● **Problem to solve**
Reproduce verbatim the lines of the material below, starting at the line with "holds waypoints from" and ending at the line with "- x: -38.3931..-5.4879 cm", both inclusive; skip the rest.
Segment Open
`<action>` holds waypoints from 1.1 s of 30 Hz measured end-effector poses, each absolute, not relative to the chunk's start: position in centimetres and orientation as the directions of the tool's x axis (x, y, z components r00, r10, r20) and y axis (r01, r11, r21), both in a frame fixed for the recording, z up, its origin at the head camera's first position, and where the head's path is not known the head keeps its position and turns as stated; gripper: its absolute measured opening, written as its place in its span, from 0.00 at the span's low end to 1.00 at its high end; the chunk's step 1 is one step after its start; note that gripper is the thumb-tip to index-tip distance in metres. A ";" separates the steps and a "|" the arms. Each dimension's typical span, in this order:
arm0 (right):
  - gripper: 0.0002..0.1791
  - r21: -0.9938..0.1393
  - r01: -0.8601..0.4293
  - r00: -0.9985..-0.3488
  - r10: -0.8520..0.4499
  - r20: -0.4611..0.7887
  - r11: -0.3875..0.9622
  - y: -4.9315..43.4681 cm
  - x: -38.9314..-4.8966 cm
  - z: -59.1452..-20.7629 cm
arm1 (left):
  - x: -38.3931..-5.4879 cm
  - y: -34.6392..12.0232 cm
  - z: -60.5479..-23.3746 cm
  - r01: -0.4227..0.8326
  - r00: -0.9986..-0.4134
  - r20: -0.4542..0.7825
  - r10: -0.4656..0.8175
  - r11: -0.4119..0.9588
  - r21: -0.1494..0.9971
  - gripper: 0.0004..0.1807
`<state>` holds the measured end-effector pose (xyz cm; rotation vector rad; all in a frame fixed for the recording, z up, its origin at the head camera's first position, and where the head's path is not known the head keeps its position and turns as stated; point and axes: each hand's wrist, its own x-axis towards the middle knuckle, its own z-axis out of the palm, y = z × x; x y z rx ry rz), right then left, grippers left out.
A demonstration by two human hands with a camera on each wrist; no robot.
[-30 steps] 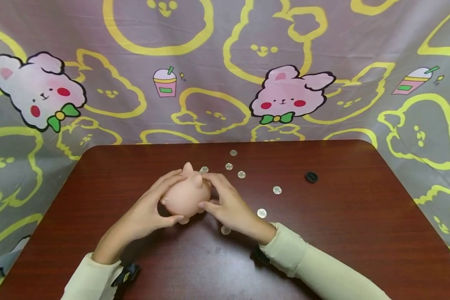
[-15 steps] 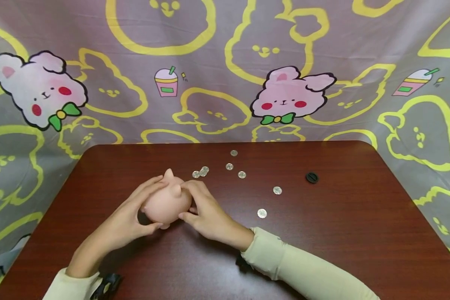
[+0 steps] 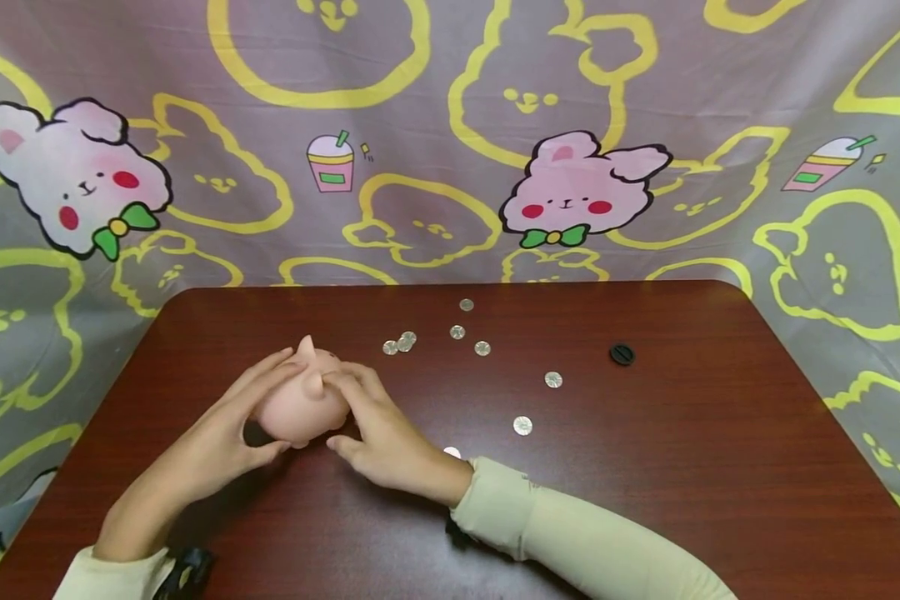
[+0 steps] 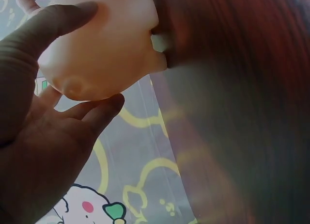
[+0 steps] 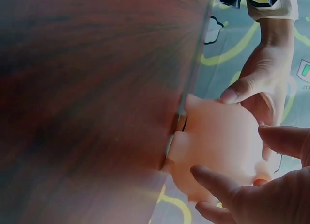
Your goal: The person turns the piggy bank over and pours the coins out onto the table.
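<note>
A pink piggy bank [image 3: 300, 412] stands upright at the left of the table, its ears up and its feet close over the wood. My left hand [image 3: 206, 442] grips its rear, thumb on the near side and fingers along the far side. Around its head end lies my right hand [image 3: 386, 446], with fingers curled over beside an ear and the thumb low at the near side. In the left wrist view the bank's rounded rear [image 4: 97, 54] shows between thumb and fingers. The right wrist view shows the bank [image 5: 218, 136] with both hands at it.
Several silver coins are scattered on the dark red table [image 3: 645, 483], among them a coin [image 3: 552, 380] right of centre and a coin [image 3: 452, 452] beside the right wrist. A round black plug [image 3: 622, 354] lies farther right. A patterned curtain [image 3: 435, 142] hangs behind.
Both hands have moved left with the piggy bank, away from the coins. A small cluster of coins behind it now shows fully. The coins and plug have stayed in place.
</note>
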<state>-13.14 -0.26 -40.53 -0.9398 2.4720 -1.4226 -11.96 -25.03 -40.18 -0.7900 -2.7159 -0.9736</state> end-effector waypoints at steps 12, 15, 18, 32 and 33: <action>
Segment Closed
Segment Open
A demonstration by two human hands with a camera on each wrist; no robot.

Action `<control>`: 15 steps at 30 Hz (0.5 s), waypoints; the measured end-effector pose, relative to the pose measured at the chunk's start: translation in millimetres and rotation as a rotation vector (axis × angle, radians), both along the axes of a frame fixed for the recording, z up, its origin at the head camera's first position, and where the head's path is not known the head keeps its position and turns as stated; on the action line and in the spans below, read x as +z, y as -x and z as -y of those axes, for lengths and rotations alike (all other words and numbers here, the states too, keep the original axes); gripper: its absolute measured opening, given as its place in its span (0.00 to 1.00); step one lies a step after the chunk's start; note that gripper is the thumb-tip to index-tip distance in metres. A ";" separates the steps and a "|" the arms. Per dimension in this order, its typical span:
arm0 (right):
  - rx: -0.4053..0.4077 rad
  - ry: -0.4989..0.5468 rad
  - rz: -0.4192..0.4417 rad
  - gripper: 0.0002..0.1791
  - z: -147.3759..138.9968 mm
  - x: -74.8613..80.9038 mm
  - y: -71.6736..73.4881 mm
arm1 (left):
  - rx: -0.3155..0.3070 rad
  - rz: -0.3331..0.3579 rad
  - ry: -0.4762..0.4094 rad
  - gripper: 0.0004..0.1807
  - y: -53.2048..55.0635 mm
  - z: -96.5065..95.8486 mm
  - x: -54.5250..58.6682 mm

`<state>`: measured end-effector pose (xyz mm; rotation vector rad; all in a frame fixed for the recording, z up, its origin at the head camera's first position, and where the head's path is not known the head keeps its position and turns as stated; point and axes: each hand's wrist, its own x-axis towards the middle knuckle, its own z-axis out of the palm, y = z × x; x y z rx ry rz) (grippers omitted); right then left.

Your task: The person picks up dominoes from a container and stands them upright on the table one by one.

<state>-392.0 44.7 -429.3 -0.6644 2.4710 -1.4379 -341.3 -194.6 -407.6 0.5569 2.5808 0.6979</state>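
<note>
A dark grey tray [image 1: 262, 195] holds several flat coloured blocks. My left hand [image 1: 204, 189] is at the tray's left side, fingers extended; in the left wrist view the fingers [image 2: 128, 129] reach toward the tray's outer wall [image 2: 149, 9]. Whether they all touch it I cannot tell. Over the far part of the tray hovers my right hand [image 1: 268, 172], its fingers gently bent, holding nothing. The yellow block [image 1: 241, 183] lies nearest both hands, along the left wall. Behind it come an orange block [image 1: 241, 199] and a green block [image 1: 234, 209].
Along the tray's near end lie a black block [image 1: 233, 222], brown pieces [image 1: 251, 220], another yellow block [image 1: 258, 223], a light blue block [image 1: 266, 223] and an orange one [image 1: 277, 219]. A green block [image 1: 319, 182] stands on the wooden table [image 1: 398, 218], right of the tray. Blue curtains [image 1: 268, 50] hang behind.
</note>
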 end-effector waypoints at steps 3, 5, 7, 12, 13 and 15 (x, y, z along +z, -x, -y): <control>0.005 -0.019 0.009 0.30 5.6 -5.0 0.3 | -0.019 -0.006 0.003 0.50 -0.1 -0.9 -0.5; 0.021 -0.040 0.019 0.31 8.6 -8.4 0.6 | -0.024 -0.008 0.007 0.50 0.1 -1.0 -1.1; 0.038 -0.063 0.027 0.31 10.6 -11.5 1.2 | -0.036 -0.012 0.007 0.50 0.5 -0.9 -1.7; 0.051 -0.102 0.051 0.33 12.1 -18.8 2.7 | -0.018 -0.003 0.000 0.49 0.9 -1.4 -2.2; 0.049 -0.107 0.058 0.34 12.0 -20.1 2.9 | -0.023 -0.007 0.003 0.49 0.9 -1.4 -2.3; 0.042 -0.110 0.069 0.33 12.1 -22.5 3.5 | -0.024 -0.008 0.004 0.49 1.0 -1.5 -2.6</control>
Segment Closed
● **Exercise answer**
`<action>` holds waypoints from 1.1 s of 30 Hz measured end-effector poses, each absolute, not relative to the chunk's start: position in centimetres and orientation as the directions of the tool's x axis (x, y, z components r00, r10, r20) and y axis (r01, r11, r21), both in a frame fixed for the recording, z up, its origin at the head camera's first position, and where the head's path is not known the head keeps its position and turns as stated; gripper: its absolute measured opening, written as its place in its span, from 0.00 at the span's low end to 1.00 at its high end; the chunk's step 1 is one step after its start; note that gripper is the thumb-tip to index-tip distance in metres. A ";" separates the steps and a "|" the arms. Each dimension's typical span, in this order:
arm0 (right):
  - gripper: 0.0002..0.1791
  - r21: -0.9938..0.1393
  - r01: -0.8601..0.4293
  - r00: -0.9985..-0.3488
  - r10: -0.8520..0.4499
  - r20: -0.4611..0.7887
  - r11: -0.3875..0.9622
  - y: -4.9315..43.4681 cm
  - x: -38.9314..-4.8966 cm
  - z: -59.1452..-20.7629 cm
arm1 (left):
  - x: -38.3931..-5.4879 cm

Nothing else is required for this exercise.